**How to complete this task**
State how many lines in the records below contain the word "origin". Nothing else is needed.
Segment Start: Stored data
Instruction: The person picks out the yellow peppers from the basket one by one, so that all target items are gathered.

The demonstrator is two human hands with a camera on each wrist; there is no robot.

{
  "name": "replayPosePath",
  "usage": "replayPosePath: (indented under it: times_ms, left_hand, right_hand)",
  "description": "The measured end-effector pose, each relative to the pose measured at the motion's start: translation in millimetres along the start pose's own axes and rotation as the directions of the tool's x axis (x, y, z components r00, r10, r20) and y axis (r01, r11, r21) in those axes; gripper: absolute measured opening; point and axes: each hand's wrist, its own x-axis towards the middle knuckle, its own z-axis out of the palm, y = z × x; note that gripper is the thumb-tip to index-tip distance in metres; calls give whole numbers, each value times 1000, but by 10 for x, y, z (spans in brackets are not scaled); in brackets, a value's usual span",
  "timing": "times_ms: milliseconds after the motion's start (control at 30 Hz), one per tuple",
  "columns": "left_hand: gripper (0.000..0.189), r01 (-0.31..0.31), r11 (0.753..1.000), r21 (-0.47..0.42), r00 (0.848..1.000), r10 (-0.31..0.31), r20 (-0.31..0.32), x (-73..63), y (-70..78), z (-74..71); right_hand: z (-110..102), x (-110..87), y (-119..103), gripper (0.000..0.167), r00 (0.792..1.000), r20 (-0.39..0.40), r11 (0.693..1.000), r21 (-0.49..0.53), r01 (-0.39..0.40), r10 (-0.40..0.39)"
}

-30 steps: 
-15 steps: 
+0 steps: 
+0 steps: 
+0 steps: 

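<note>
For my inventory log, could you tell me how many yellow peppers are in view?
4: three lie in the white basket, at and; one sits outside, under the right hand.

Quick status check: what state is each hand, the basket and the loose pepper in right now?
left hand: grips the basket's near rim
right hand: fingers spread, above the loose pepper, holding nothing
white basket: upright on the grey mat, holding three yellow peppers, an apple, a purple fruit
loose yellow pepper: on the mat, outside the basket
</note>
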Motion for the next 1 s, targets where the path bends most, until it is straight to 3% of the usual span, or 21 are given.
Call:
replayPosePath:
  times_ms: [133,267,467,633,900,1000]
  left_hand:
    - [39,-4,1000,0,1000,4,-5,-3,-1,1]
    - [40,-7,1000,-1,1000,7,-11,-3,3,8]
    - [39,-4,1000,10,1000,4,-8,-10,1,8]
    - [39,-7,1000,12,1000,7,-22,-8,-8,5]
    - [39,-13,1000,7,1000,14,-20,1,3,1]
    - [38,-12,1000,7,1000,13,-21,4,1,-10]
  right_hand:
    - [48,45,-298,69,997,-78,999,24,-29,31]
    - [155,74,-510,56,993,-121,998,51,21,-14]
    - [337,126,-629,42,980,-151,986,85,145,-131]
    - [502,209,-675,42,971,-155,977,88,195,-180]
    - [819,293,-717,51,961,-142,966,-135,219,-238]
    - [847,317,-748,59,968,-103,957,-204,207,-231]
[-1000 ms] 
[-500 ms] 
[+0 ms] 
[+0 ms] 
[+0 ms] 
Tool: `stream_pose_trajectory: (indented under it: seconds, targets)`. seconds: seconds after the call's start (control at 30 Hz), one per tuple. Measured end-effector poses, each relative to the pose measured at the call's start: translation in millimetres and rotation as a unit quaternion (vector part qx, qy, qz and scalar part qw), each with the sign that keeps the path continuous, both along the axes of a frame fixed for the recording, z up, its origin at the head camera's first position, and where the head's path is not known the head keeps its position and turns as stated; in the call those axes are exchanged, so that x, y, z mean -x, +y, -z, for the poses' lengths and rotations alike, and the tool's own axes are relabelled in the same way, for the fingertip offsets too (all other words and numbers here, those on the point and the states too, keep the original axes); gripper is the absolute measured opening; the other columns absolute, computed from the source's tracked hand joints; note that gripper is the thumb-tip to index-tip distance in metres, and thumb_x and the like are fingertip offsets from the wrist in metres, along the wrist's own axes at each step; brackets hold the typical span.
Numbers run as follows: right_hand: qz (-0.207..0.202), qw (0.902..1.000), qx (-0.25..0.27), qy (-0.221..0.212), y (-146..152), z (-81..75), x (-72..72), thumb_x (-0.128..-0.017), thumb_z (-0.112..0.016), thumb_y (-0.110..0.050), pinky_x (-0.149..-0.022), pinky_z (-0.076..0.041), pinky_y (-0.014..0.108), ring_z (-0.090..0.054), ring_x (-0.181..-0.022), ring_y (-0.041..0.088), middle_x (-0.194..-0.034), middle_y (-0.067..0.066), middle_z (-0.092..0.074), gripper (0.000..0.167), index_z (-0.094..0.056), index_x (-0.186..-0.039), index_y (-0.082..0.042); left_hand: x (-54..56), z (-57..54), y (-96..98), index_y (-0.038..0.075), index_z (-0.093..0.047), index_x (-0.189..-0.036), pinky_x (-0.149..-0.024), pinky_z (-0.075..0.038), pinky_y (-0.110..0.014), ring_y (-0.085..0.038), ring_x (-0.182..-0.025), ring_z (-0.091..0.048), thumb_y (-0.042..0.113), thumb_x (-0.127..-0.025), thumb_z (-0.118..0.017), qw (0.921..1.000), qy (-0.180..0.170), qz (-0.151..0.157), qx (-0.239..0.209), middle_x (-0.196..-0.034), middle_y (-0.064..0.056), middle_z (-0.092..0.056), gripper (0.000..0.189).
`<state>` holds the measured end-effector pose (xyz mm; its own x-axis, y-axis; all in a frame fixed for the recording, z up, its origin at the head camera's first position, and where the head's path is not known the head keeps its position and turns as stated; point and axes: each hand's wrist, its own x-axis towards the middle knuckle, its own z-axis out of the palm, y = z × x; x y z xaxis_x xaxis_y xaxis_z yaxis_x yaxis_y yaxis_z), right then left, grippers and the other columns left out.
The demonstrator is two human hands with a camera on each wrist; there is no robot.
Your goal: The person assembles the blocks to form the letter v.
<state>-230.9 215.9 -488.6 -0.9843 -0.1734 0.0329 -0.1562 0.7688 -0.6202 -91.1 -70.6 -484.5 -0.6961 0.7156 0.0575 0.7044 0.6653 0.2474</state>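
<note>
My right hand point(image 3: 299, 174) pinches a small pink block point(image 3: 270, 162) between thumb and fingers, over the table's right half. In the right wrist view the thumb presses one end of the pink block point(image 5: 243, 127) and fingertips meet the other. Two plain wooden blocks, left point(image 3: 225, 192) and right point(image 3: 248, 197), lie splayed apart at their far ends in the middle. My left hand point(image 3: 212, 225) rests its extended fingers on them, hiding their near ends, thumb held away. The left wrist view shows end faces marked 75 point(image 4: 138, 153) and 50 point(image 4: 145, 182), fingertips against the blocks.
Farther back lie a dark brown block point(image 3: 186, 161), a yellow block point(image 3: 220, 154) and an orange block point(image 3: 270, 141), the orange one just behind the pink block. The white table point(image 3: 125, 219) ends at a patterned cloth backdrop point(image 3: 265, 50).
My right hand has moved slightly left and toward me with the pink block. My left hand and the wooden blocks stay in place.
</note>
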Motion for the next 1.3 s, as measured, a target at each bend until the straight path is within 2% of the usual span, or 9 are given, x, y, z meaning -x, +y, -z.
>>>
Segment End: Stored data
**Answer to the exercise**
2